PSYC 6802 - Introduction to Psychology Statistics
The GGally package (Schloerke et al., 2024) builds upon ggplot2 and includes many functions for creating complex plots. We will be using it to create scatterplot matrices.
As you may have guessed, this is my package 🫣 I use it both to save some functions that I find may be useful in the future. I’ll show some functions to create interactive 3D plots and APA style regression tables.
The flextable package (Gohel et al., 2024) allows to create highly customizable tables. The function that I use to create APA style Word tables makes heavy use of this package.

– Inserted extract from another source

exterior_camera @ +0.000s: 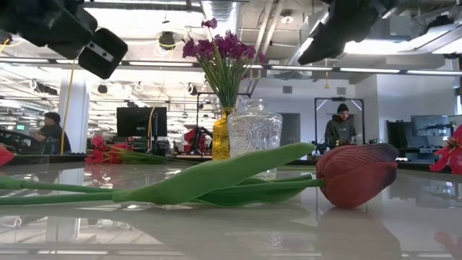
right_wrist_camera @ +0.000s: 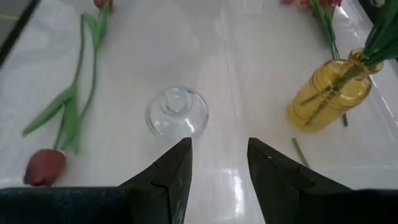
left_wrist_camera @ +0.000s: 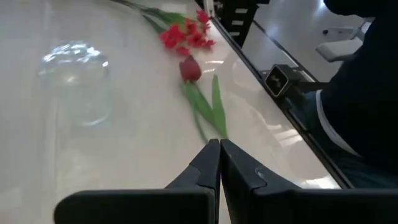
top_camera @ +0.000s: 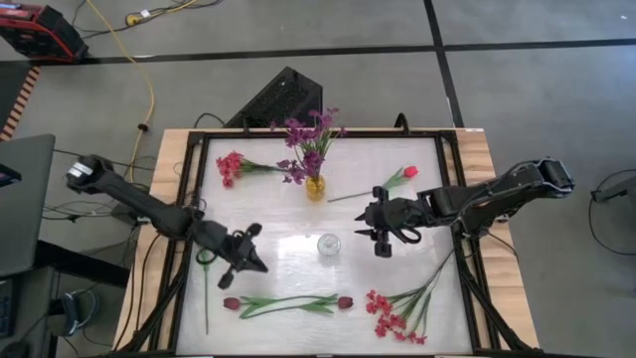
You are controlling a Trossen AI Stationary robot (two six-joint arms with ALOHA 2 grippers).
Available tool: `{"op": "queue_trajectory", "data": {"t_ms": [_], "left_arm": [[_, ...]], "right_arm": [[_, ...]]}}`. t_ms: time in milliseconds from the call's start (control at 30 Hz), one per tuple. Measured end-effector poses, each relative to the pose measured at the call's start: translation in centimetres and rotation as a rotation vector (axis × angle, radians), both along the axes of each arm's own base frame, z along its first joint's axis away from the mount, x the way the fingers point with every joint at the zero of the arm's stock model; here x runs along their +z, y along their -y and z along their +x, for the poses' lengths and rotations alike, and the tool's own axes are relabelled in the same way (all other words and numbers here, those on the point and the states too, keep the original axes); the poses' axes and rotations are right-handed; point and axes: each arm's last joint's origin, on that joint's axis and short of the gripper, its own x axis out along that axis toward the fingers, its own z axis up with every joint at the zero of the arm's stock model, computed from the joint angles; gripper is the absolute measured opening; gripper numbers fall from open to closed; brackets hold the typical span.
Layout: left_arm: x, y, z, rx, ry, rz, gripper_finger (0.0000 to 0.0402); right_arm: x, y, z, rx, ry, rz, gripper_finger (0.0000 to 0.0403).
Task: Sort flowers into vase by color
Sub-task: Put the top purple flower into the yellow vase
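Purple flowers (top_camera: 310, 144) in yellow vase (top_camera: 315, 187); tulips (top_camera: 288, 302) flat on surface (top_camera: 278, 264). Right end effector (top_camera: 378, 229) spread, empty, near clear vase (top_camera: 329, 245). Left end effector (top_camera: 254, 261) pressed together, empty.

The right gripper (top_camera: 376, 225) hangs over the bench (top_camera: 268, 268), fingers parted and empty, with the clear glass vase (top_camera: 329, 246) just beyond its tips. The yellow vase (top_camera: 315, 187) of purple flowers (top_camera: 310, 139) stands near it, to one side. A red tulip (top_camera: 396, 180) lies close behind it. The left gripper (top_camera: 252, 261), fingers together, hovers across the clear vase from it, near two dark tulips (top_camera: 288, 302).
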Motion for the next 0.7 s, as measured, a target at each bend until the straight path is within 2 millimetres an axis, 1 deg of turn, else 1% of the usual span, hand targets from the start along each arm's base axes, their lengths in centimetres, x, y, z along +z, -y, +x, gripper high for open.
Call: {"op": "queue_trajectory", "data": {"t_ms": [100,167,300,400,533,600,700], "left_arm": [[-1.2,1.1,1.0,0.002,-0.008,0.001,0.0003],[-2.3,1.7,1.6,0.013,-0.036,-0.010,0.0013],[-3.8,2.9,3.3,0.037,-0.127,-0.037,0.0055],[-4.0,4.0,5.1,0.033,-0.196,-0.033,0.0099],[-4.0,5.2,7.2,0.042,-0.335,0.038,0.0154],[-4.0,5.7,8.1,0.053,-0.416,0.073,0.0172],[-4.4,6.4,9.2,0.086,-0.531,0.105,0.0183]], "right_arm": [[0.0,-0.3,-0.1,0.000,0.002,0.016,0.0179],[0.0,-0.5,-0.1,0.005,0.001,0.020,0.0179],[0.0,-0.9,-0.2,0.019,0.000,0.020,0.0179],[0.0,-1.0,-0.2,0.023,0.001,0.021,0.0179],[0.0,-1.0,-0.2,0.022,0.001,0.020,0.0179],[0.0,-1.0,-0.2,0.023,0.000,0.020,0.0179],[0.0,-1.0,-0.2,0.024,-0.004,0.019,0.0179]]}}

In our data we have many variables that are likely related to happiness. I will just pick 2 of them for the purpose of this Lab. Let’s say that we want to evaluate how Freedom and Corruption predict Happiness. If we run two separate regressions, we find that both have reasonably high \(R^2\) values:
Call:
lm(formula = Happiness_score ~ Freedom, data = dat)
Residuals:
Min 1Q Median 3Q Max
-2.5273 -0.5317 0.1337 0.6656 1.7318
Coefficients:
Estimate Std. Error t value Pr(>|t|)
(Intercept) 2.6234 0.3035 8.644 1.22e-14 ***
Freedom 4.6849 0.4732 9.901 < 2e-16 ***
---
Signif. codes: 0 '***' 0.001 '**' 0.01 '*' 0.05 '.' 0.1 ' ' 1
Residual standard error: 0.9065 on 138 degrees of freedom
Multiple R-squared: 0.4153, Adjusted R-squared: 0.4111
F-statistic: 98.03 on 1 and 138 DF, p-value: < 2.2e-16
Call:
lm(formula = Happiness_score ~ Corruption, data = dat)
Residuals:
Min 1Q Median 3Q Max
-3.5303 -0.7029 0.3538 0.7954 1.8762
Coefficients:
Estimate Std. Error t value Pr(>|t|)
(Intercept) 9.1072 0.6077 14.99 < 2e-16 ***
Corruption -4.2279 0.7106 -5.95 2.1e-08 ***
---
Signif. codes: 0 '***' 0.001 '**' 0.01 '*' 0.05 '.' 0.1 ' ' 1
Residual standard error: 1.058 on 138 degrees of freedom
Multiple R-squared: 0.2041, Adjusted R-squared: 0.1984
F-statistic: 35.4 on 1 and 138 DF, p-value: 2.1e-08
As we have learned, regression with one predictor is just a contrived way of calculating correlations among variables. We can better visualize the relation among out 3 variables with the ggpairs() function from GGally:
Separate regressions miss the points that our predictors share information!
Call:
lm(formula = Happiness_score ~ Freedom + Corruption, data = dat)
Residuals:
Min 1Q Median 3Q Max
-2.3574 -0.4326 0.1503 0.5999 1.7335
Coefficients:
Estimate Std. Error t value Pr(>|t|)
(Intercept) 5.0938 0.6875 7.409 1.18e-11 ***
Freedom 4.0320 0.4792 8.415 4.63e-14 ***
Corruption -2.4415 0.6168 -3.959 0.000121 ***
---
Signif. codes: 0 '***' 0.001 '**' 0.01 '*' 0.05 '.' 0.1 ' ' 1
Residual standard error: 0.8618 on 137 degrees of freedom
Multiple R-squared: 0.4753, Adjusted R-squared: 0.4677
F-statistic: 62.06 on 2 and 137 DF, p-value: < 2.2e-16
We can include both predictors in our regression by adding variables in the lm() function like so lm(DV ~ IV1 + IV2 + ..., dat). for now I will note two things:
\[\mathrm{Happiness} = 5.09 + 4.03 \times \mathrm{Freedom} - 2.44 \times \mathrm{Corruption}\]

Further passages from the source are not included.